To show at least a glimmer of hope: A growing awareness of cyber security, as well as increasing efforts for uniform software security standards and the emergence of a global cyber security alliance are the right ways to strengthen the overall level of security.
 

3. Recognize the role of each individual employee* in the company and strengthen their personal responsibility.

In all surveys on the web about cyber security, employee negligence is considered the biggest security threat to companies. Together with the trend toward location-independent working.

In the last 2 years, the number of home-based jobs has increased exponentially. Equally explosive has been the increase in credentials for SaaS & cloud platforms. Interfaces and network resources have not been protected to the same extent. As a result, ransomware attacks and data theft via remote access connections have been on the rise. Often with identity theft of employee data captured via their private internet connections. Zero trust or passwordless authentication should be standard in any company that enables remote work. But it isn't. Just one example. And there should also be clear rules for dealing with company-owned or private devices used for work. But even these are still missing in many companies today.

So, is employee negligence really the biggest security threat? Or is it not rather the lack of awareness at management levels that personal responsibility can only develop if one understands one's own role within the big picture? In other words, everyone in the company needs to be much better involved.

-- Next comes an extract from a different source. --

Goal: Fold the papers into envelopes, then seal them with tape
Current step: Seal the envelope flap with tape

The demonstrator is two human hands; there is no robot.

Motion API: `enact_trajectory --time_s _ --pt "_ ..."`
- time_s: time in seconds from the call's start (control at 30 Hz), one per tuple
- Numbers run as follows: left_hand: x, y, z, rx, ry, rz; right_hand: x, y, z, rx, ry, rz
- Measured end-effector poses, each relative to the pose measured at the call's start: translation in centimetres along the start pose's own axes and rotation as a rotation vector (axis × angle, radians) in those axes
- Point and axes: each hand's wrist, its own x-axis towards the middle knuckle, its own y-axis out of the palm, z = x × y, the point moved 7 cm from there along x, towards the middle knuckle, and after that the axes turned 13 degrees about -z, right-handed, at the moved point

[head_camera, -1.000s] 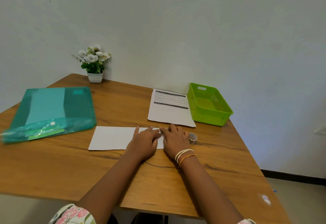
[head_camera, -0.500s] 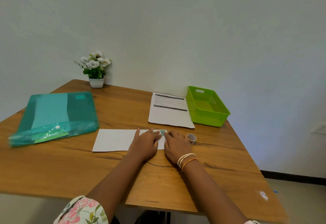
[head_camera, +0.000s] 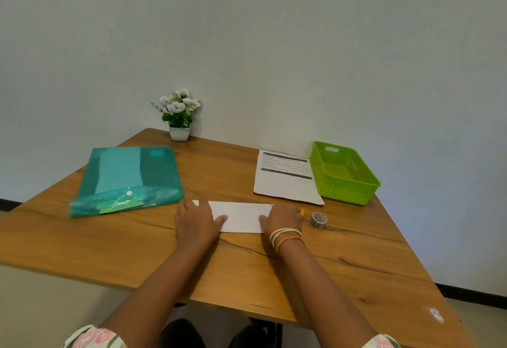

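1. A teal plastic folder [head_camera: 129, 177] lies flat at the left of the wooden table [head_camera: 343, 260], with its flap end toward the near edge.
2. A small white pot of white flowers [head_camera: 179, 116] stands at the far edge of the table, against the wall.
3. The left hand [head_camera: 196, 223] rests palm down on the left end of the folded white paper [head_camera: 240, 216]. Its fingers lie flat and extended; its thumb points right along the sheet.
4. The folded paper lies flat near the middle of the table, between the folder and the tape roll. Its long edges run left to right.
5. The right hand [head_camera: 282, 218] rests palm down on the right end of the paper. Its fingers lie flat, and its thumb points left. Bangles circle the wrist.
6. A printed sheet [head_camera: 285, 177] lies flat behind the folded paper.
7. A tape roll [head_camera: 318, 220] sits just beside the right hand.
8. A green basket [head_camera: 344, 172] stands at the right, touching the printed sheet.
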Motion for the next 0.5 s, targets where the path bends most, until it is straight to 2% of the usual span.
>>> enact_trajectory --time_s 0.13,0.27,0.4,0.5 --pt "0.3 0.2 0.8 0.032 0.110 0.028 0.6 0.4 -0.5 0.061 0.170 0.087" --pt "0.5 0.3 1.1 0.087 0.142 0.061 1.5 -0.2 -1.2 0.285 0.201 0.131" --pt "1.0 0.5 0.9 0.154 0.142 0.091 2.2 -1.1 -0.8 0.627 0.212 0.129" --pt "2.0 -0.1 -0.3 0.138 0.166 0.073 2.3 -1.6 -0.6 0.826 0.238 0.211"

It is essential to pick up employees in their daily work environments – with simple, understandable language and easy-to-follow examples. However, the entire IT language is riddled with abbreviations and highly complicated strings of technical methods. This stirs up fear and rejection, offers no clarification and does not create a basis for personal responsibility. Cyber risks come from people and cyber security is for people – this is too often missing as a mental basis when communicating the increasing threat situation. Training is not enough. A process instruction is not enough. Regular repetitions are not enough if the multitude of risks is not illustrated with practical examples from your own daily work. Basics and terminology can be taught via interactive quiz formats. Acting out concrete scenarios helps to demonstrate the understanding of the entire networked structures. This is the only way to increase the awareness of all employees in the company in the long term. And this is the only way to ensure that IT requirements are observed and that, for example, new, unprotected applications and services are not installed at the user's discretion, which may make working at home easier, but certainly pose a massive threat to the company.